The Energy Footprint Tool (EFT) tool is a simple dashboard which has been piloted by churches keen to reduce their carbon footprint.
Data in the report reveal:
- Nearly 5,000 churches submitted data.
- Five per cent of churches sampled were already net-zero carbon.
- A 12.5 per cent carbon reduction has already been made across the country, when compared with a comparative, although smaller, 2006 study.
- The estimated total net carbon footprint for the Church of England’s church buildings (based on energy use alone) is around 185,000 tonnes of greenhouse gases, measured in tonnes of carbon dioxide equivalent or tCO2e.
The tool, launched in January 2020, provides advice to parishes who have entered their data about how to take further steps and an appliance-style energy rating showing how the church compares to others of a similar size.
The report suggests there is still significant scope for churches to install cleaner technologies to reduce their carbon impacts with just one per cent of churches presently having installed solar panels. The study also found that if all churches switched to a renewable electricity tariff, the estimated total net carbon footprint for church buildings would be 22 per cent smaller.
The lead bishop for the environment, Nicholas Holtam, the Bishop of Salisbury welcomed the commitment shown by churches across England who have used the tool.
He said: “Committing the Church of England to become net-zero by 2030 has emphasised the urgency of the climate crisis. It has inspired us all to pick up the pace in the care of God’s creation.
“There has been a magnificent response already, but it is sobering to realise how much more is needed. The Energy Footprint Tool, good advice and some excellent case studies are available to stimulate, encourage and help.
“We need to be working at this in every Church community – churches, chaplaincies, schools, homes and offices - as we move towards our 2030 target for the sake of the world God loves.”
On 12 February 2020, a year ago today, the General Synod committed the Church to reducing carbon emissions to net-zero by 2030.
A detailed definition of net-zero was then finalised in the autumn following a major consultation with dioceses and cathedrals. This included encouragement for the network of Church schools, including some in scope where the Board of Education has sufficient influence, such as Voluntary Aided (VA) and Academy schools.
Now, a Church of England primary school in Gloucestershire, will become one of the first net-zero carbon schools in the country.

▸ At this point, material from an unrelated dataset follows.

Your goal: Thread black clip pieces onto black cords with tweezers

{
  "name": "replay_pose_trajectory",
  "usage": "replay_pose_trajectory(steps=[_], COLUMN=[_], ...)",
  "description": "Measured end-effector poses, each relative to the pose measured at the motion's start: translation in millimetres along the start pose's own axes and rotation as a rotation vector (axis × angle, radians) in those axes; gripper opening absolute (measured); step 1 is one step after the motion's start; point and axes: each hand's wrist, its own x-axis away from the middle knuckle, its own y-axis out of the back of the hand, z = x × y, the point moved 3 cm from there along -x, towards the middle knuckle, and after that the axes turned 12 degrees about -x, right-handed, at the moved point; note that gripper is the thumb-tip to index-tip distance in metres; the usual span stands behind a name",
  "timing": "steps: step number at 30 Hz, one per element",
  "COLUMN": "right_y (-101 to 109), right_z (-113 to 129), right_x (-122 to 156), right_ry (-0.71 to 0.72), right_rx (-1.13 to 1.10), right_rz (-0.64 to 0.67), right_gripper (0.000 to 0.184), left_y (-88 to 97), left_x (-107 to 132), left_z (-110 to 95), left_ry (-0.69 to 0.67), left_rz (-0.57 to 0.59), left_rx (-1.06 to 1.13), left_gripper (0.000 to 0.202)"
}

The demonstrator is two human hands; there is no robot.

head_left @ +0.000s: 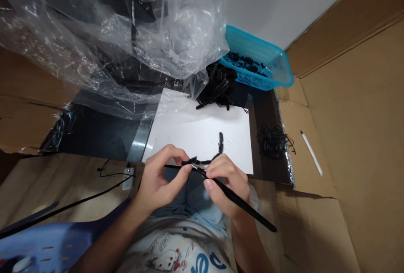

St Andrew’s CofE (VA) Primary School in Chedworth has been awarded a £120,000 as part of the Government’s Public Sector Decarbonisation Scheme. The money is being used to convert all lighting to LED units, install motion sensors, insulation for ceilings, floors and walls, and double-glazing for the windows.
The school also plans to add solar panels on the roof and replace an old oil-fired boiler with an air source heat pump (ASHP).
Headteacher, Mrs Nikita Smith, said she had been inspired by the steps taken by the school.
“Here at St Andrew’s Church of England school we show children that all can contribute towards change – and that change can happen on their doorstep,” she said.
“A lot of our curriculum content covers the climate crisis and the damage to our environment in the world, but our school’s effort makes these topics accessible to every pupil.
“It is vital that we teach children that what they do matters, whether this be in their actions towards our planet, or actions towards each other.
“We recycle everything from glue sticks to clothes and this larger scale project will help children understand how renewable energy works.
“Already, the preliminary work has created a lot of excitement among key worker children and led to lots of questions.”
Energy consultant, Matt Fulford, who is working with the school, said: “Despite lockdown, works are ongoing, so the changes will be visible to pupils when they all return. This will hopefully inspire the children to become powerful messengers about acting now for the benefit of their future.”
“There is a clear demand and need for funds like the Government’s grants to reduce carbon emissions.”
This year it was also announced that Hereford Cathedral would be the environment charity A Rocha’s 1000th 'Eco Church' joining hundreds of other places of worship making significant carbon reductions.
Churches are facilitated in their efforts by the Church of England’s Parish Buying service which negotiates contracts and discounts for parishes.
Nicolas Jenni of Parish Buying said: “We are proud to be supporting churches in achieving their Net Zero Carbon 2030 goal. Parish Buying makes available 200 subsidised energy audits for churches every year to help them identify opportunities for saving energy and reducing carbon emissions.
“This year we are piloting eight solutions designed to help churches achieve Net Zero including Solar PV systems and electric pew heaters.
“And more ideas will also be made available through a catalogue of goods providing a range of lower cost items such as data loggers and Point of Use water heaters.”